** WORK INSTRUCTION **
Transcribe the data below verbatim from the line with "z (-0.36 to" to the line with "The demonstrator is". Include both of those lines.

** GIVEN MATERIAL **
____

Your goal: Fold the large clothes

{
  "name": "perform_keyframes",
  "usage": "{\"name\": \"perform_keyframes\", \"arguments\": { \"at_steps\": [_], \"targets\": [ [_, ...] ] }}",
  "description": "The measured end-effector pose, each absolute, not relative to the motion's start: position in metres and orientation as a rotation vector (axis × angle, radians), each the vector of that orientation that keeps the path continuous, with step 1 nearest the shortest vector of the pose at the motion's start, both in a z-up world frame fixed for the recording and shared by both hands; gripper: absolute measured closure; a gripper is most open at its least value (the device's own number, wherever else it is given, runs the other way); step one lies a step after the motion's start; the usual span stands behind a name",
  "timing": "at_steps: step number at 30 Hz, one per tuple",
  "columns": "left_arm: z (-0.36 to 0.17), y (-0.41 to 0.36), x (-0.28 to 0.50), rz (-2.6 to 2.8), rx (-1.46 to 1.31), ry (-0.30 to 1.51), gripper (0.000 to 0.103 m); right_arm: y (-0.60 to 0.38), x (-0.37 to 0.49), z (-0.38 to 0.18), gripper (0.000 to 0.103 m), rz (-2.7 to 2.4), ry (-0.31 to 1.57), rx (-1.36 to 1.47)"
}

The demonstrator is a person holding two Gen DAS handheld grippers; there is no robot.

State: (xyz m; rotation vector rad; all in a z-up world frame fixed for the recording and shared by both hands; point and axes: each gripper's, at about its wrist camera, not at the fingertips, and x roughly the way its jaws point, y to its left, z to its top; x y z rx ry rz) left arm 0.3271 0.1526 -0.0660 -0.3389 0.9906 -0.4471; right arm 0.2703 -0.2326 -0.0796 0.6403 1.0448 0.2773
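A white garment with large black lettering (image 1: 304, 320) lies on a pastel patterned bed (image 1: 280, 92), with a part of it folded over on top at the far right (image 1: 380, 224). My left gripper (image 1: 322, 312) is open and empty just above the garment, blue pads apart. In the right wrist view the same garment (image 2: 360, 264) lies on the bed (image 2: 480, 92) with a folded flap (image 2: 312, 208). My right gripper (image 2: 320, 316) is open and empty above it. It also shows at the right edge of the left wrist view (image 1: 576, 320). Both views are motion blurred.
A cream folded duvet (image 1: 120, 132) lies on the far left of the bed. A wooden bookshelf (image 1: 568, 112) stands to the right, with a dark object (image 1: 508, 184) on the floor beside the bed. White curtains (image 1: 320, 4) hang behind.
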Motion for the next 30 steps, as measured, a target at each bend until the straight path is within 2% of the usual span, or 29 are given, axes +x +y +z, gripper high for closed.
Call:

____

** THE COMPLETED TASK **
  "columns": "left_arm: z (-0.36 to 0.17), y (-0.41 to 0.36), x (-0.28 to 0.50), rz (-2.6 to 2.8), rx (-1.46 to 1.31), ry (-0.30 to 1.51), gripper (0.000 to 0.103 m); right_arm: y (-0.60 to 0.38), x (-0.37 to 0.49), z (-0.38 to 0.18), gripper (0.000 to 0.103 m), rz (-2.7 to 2.4), ry (-0.31 to 1.57), rx (-1.36 to 1.47)"
}

The demonstrator is a person holding two Gen DAS handheld grippers; there is no robot.

The complete output has now been given.